Return exactly the lines of the records below, starting at the line that contains "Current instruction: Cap" and ending at the line that contains "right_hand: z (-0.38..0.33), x", with both of those lines kept.
____ INPUT RECORDS
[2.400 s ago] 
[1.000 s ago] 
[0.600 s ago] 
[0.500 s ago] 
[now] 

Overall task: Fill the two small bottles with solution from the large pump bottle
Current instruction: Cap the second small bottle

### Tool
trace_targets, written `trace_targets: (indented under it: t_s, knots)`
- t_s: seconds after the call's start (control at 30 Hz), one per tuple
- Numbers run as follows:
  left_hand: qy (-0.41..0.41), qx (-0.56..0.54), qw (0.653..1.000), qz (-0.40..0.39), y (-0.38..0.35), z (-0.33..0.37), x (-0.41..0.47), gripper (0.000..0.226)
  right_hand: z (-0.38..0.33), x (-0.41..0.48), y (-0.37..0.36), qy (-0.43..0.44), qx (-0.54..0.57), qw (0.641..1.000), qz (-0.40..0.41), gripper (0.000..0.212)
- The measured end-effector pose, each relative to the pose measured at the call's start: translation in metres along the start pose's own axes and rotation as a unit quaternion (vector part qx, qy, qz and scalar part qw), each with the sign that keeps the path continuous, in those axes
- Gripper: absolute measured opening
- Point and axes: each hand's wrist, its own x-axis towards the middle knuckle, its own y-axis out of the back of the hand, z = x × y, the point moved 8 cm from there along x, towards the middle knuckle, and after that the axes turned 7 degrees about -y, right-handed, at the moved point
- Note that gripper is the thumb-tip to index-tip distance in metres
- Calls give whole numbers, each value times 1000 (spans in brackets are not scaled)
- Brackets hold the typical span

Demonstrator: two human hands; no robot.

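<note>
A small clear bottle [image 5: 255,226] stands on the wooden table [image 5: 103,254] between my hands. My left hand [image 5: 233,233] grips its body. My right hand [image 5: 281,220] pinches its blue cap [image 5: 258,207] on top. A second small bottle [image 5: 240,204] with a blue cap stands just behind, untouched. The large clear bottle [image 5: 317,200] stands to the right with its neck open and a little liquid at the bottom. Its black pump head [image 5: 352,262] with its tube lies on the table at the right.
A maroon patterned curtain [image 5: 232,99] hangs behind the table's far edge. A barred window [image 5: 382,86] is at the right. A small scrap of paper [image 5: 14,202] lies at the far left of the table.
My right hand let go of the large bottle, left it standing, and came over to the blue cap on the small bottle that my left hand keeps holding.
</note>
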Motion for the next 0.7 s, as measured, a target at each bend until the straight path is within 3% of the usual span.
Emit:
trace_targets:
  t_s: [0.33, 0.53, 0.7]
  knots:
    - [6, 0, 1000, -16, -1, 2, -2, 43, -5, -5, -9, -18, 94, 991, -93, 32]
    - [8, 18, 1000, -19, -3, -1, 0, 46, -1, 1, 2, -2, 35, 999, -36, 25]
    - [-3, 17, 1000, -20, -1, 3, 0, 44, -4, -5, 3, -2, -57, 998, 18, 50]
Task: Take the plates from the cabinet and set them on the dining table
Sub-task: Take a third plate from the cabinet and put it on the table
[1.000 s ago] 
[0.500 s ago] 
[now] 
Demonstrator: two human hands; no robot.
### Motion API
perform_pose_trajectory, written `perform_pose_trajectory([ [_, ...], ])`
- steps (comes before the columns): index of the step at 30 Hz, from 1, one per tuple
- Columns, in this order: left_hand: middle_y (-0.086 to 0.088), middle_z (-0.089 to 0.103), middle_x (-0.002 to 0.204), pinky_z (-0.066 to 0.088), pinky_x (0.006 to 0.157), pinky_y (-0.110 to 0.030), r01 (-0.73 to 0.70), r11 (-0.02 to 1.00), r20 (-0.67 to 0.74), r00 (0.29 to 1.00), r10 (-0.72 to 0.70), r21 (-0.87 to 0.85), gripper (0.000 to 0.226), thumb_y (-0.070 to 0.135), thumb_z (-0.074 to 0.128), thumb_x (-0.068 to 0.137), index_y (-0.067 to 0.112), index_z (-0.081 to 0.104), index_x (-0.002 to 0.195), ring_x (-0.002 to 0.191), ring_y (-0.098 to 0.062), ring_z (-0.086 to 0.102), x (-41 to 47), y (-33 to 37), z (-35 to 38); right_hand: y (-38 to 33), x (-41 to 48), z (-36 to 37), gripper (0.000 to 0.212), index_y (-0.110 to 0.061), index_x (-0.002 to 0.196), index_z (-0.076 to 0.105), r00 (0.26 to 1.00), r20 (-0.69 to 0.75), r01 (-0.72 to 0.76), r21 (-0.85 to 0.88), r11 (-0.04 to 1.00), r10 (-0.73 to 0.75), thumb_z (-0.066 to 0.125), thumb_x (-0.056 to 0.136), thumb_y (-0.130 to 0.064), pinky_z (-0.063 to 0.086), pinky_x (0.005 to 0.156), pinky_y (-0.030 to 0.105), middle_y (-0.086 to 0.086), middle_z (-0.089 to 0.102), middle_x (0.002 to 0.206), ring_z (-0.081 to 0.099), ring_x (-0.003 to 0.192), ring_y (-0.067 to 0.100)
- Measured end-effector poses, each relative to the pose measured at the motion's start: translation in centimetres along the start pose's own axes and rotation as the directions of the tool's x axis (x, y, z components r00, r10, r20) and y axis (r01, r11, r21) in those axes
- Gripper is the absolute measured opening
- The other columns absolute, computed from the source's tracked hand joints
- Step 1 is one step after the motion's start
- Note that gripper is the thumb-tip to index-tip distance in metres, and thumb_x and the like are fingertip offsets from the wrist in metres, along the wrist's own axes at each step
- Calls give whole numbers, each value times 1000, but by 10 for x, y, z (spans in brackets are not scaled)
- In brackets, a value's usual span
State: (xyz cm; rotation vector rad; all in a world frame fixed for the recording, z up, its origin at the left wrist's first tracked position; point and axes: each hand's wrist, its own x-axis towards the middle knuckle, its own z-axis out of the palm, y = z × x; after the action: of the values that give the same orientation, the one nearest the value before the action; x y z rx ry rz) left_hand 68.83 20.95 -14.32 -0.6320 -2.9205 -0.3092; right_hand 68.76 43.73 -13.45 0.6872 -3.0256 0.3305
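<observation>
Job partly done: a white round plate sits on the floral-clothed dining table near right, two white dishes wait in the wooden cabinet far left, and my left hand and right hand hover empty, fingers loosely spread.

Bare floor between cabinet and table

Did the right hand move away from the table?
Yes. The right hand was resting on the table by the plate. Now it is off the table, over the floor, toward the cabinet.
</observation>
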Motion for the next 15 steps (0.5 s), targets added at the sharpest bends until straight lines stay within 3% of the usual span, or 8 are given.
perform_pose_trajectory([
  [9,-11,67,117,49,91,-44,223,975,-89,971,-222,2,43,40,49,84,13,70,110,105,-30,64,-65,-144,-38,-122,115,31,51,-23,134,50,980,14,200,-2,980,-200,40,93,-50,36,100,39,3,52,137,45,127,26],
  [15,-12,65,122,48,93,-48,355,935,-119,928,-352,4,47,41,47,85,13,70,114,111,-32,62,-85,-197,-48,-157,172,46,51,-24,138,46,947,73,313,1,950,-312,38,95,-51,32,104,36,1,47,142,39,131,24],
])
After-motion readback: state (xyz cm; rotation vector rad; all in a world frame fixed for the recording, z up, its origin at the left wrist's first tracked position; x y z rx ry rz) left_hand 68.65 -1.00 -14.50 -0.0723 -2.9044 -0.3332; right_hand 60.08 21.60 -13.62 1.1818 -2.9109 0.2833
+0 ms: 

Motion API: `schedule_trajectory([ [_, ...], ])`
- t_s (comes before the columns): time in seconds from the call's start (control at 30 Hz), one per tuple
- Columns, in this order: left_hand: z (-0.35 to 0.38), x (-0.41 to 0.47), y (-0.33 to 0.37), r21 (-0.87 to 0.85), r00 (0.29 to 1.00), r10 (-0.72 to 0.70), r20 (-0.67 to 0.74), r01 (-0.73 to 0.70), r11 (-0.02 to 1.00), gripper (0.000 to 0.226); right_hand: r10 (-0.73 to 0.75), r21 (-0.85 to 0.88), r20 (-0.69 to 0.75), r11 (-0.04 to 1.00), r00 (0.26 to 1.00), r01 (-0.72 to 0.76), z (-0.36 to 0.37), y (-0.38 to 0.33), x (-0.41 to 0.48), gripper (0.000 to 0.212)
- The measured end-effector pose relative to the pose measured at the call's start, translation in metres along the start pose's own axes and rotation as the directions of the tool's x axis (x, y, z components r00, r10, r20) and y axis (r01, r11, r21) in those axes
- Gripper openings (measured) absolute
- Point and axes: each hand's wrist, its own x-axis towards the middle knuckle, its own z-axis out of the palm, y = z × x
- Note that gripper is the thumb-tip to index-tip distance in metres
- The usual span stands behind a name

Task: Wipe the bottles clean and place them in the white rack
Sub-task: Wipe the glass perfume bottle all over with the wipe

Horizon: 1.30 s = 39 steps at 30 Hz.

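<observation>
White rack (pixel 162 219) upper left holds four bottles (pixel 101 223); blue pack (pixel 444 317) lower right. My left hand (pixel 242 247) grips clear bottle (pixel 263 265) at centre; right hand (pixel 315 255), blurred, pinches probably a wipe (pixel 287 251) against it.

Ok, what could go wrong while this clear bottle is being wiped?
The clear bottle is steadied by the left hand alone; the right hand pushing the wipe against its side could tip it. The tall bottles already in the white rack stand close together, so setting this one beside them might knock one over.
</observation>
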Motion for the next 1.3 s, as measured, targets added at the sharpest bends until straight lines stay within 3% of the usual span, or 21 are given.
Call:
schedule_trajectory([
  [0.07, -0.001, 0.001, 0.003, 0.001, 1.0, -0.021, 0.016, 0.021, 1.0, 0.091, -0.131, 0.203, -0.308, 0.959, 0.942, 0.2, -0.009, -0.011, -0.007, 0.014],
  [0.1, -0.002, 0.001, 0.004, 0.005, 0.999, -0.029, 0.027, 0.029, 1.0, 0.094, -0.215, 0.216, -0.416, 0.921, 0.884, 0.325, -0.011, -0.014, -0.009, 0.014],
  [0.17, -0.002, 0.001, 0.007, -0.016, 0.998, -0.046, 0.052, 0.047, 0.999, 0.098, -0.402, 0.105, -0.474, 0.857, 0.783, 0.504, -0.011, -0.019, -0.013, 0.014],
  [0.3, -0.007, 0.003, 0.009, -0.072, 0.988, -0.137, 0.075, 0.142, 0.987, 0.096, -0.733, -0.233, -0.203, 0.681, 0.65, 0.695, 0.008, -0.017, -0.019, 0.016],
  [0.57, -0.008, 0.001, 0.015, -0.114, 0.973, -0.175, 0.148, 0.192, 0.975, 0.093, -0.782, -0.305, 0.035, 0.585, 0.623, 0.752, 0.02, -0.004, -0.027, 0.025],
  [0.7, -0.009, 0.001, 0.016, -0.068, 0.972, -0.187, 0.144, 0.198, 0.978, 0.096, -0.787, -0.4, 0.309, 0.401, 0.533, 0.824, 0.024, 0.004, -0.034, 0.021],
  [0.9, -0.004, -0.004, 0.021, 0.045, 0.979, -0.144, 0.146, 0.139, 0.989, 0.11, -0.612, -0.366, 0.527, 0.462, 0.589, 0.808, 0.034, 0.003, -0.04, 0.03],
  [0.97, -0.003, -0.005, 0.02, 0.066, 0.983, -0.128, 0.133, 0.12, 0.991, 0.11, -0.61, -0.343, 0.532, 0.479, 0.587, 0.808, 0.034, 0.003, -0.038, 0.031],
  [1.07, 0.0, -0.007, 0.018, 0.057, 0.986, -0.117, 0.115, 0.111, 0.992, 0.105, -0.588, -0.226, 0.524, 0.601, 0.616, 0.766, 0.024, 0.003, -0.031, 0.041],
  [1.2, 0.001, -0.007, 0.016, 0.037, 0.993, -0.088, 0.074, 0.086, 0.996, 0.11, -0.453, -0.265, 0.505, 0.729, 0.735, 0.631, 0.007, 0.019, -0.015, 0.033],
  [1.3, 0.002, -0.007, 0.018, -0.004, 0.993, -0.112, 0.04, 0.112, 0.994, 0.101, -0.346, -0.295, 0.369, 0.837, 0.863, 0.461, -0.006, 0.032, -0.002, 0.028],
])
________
RESPONSE TO THIS EXERCISE:
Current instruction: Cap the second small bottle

### Tool
trace_targets, written `trace_targets: (indented under it: t_s, knots)`
- t_s: seconds after the call's start (control at 30 Hz), one per tuple
- Numbers run as follows:
  left_hand: qy (-0.41..0.41), qx (-0.56..0.54), qw (0.653..1.000), qz (-0.40..0.39), y (-0.38..0.35), z (-0.33..0.37), x (-0.41..0.47), gripper (0.000..0.226)
  right_hand: z (-0.38..0.33), x (-0.41..0.48), y (-0.37..0.36), qy (-0.43..0.44), qx (-0.54..0.57), qw (0.641..1.000), qz (-0.40..0.41), gripper (0.000..0.212)

The output requires no further additions.